_YOUR ASSIGNMENT_:
Each line of the data below from the one holding "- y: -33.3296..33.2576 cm" to the one holding "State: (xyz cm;", inclusive, is to be reproduced exactly; no other line belongs in the answer.

Dataset records
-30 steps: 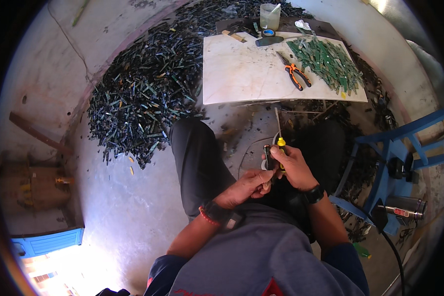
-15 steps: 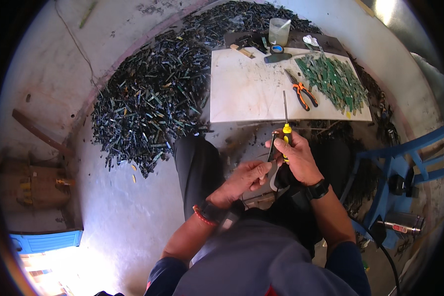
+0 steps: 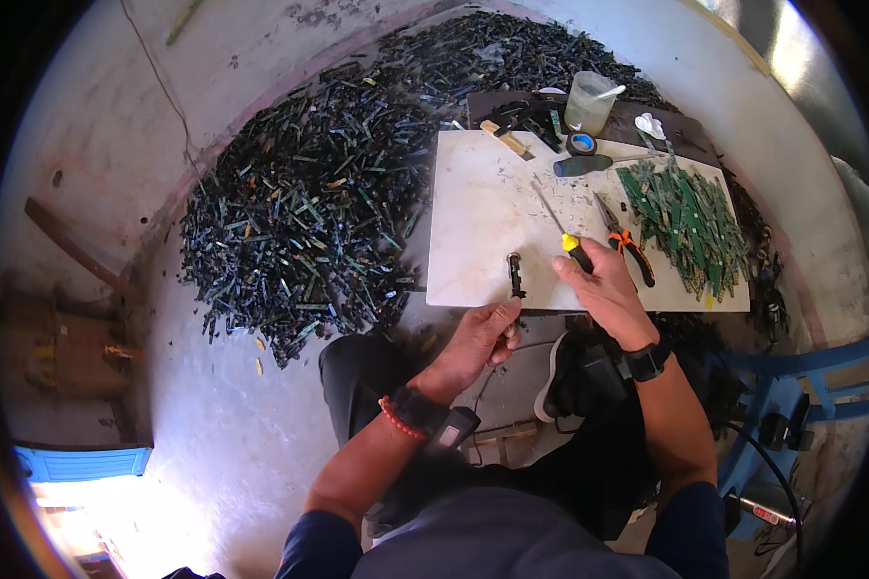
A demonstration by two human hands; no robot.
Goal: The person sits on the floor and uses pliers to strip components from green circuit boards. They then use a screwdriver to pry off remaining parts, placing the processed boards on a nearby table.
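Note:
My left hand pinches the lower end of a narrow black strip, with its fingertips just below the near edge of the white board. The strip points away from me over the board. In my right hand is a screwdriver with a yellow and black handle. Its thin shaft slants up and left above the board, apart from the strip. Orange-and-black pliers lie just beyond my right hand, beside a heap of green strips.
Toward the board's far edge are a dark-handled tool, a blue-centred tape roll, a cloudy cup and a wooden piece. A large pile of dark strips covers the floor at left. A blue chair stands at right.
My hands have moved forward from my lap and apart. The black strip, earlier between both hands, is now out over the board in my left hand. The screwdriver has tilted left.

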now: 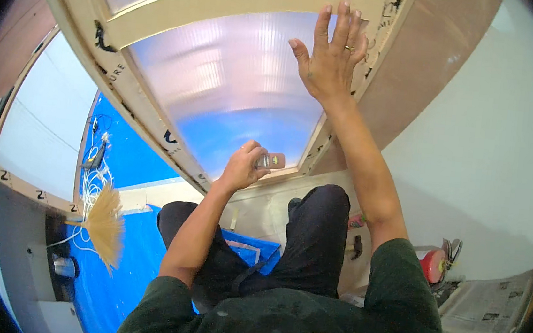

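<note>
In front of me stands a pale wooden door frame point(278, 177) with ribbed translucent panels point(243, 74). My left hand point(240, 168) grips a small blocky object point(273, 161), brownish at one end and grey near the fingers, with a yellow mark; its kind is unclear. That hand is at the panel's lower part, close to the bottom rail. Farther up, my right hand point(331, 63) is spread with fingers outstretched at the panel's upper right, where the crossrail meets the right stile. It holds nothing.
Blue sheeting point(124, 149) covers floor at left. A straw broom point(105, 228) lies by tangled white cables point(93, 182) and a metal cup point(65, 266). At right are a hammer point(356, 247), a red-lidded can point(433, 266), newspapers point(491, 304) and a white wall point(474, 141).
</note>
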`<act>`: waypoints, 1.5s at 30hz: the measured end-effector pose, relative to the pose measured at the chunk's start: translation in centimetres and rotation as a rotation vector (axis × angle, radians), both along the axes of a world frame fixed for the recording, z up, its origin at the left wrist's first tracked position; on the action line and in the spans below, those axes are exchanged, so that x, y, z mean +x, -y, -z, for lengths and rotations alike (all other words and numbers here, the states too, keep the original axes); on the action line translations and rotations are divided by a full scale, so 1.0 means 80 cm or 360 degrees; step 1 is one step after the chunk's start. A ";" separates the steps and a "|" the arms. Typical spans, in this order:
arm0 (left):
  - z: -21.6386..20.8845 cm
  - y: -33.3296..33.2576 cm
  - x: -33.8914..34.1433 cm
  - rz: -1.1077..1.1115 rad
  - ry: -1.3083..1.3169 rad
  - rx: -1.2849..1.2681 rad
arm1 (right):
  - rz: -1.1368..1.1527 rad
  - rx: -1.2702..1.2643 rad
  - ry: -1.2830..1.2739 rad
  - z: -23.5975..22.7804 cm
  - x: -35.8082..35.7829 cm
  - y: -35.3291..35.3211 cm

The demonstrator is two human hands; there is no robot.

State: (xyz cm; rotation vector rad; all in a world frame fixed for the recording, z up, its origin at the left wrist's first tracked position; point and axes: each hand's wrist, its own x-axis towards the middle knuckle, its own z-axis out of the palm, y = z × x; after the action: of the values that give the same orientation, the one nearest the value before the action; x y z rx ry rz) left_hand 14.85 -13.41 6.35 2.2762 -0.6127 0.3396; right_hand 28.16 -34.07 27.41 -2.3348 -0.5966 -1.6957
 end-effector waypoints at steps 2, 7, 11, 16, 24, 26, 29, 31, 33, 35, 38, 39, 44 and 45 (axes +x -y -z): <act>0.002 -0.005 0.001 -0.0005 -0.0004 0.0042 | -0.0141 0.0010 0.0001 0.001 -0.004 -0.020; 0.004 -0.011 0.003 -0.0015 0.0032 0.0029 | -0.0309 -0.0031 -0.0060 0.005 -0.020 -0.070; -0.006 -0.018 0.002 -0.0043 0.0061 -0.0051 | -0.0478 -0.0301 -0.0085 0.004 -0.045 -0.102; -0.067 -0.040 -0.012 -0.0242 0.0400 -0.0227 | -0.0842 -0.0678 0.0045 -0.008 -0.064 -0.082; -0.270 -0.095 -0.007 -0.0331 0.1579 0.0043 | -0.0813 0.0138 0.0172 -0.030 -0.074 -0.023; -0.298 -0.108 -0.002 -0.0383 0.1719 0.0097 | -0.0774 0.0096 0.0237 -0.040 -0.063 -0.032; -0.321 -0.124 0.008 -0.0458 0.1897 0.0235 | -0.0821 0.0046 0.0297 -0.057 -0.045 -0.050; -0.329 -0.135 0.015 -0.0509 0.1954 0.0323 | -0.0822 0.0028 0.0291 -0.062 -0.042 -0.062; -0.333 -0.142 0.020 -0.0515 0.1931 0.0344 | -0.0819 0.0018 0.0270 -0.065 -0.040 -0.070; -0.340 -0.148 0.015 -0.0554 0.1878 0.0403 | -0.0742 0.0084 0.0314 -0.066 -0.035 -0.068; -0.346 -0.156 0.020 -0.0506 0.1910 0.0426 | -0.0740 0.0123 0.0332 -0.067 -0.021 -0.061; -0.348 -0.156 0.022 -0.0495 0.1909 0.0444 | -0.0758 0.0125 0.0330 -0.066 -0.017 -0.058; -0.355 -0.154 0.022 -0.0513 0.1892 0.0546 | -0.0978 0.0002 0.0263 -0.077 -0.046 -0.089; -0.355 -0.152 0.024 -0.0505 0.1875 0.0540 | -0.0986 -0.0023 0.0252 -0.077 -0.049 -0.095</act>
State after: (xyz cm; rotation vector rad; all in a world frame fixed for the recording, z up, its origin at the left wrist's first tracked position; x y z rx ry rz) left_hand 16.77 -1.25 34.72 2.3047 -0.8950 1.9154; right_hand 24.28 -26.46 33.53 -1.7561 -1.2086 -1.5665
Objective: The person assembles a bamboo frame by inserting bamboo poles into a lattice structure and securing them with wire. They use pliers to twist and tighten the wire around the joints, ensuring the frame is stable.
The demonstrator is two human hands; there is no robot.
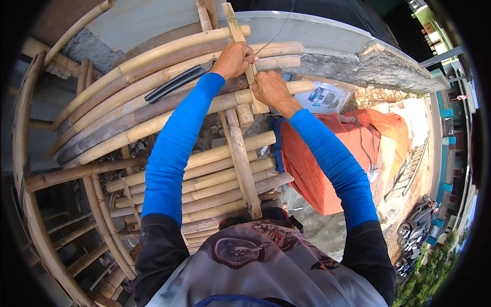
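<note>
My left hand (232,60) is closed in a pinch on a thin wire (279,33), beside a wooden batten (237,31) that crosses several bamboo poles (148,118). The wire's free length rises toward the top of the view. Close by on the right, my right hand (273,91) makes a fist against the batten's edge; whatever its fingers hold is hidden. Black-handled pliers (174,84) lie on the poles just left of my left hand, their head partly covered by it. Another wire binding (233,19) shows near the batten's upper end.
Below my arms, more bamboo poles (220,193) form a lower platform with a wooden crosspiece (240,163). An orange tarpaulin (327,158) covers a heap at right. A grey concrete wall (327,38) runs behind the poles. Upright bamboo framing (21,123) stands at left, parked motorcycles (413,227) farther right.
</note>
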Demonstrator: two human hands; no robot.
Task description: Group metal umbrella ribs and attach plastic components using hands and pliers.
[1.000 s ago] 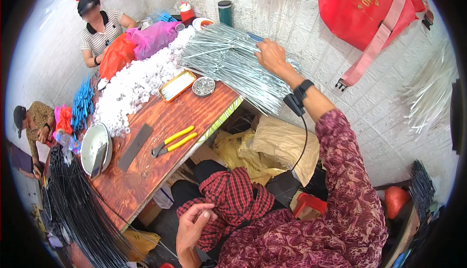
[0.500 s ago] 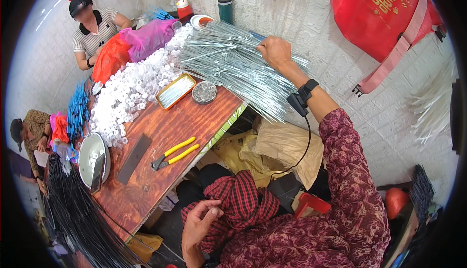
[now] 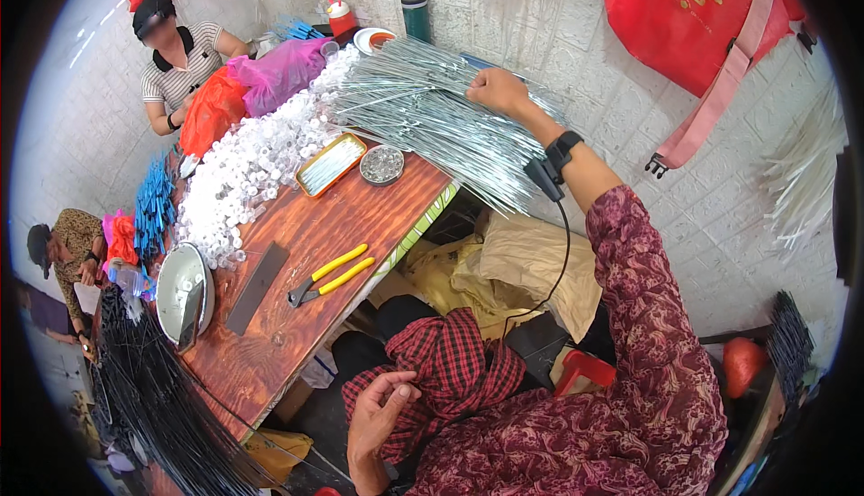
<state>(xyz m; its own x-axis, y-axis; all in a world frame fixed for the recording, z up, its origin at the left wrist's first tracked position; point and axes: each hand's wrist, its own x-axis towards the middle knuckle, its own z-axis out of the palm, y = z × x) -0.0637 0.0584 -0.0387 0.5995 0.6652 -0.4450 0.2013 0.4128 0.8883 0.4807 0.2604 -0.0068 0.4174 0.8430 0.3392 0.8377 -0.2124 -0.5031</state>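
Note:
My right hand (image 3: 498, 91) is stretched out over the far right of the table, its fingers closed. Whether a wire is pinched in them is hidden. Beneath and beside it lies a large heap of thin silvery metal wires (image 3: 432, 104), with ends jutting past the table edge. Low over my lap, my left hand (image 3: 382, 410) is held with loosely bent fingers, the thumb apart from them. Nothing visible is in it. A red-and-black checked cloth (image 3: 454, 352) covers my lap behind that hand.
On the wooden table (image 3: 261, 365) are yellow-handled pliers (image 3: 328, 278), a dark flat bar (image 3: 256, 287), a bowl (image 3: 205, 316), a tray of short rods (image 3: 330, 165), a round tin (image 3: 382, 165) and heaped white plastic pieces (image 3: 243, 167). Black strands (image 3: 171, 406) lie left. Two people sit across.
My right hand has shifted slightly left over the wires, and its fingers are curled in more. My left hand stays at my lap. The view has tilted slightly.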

_RESPONSE TO THE TASK_:
  - y: -33.3296..33.2576 cm
  - x: -33.8914..34.1433 cm
  - rz: -1.1077..1.1115 rad
  - ry: -1.3083..1.3169 rad
  - rx: -1.2849..1.2681 rad
arm1 (right):
  - rz: -1.1368..1.1527 rad
  - rx: -1.2702..1.2643 rad
  - ry: -1.2830..1.2739 rad
  - z: -23.5975..22.7804 cm
  - x: -35.8082..35.7829 cm
  - y: -35.3291..35.3211 cm

The demonstrator is two human hands; there is no robot.

State: (xyz cm; rotation vector rad; all in a world frame fixed for the recording, z up, its origin at the left wrist's first tracked position; point and axes: each hand's wrist, its own x-axis towards the middle knuckle, its own z-axis out of the palm, y = z × x; after the action: of the values that give the same orientation, the one nearest the value before the action; x y z rx ry rz) left_hand 14.85 -13.41 6.35 2.2762 -0.6127 0.3396; right_hand 28.16 -34.07 27.41 -2.3348 -0.5966 -1.6957

This exercise has now been completed.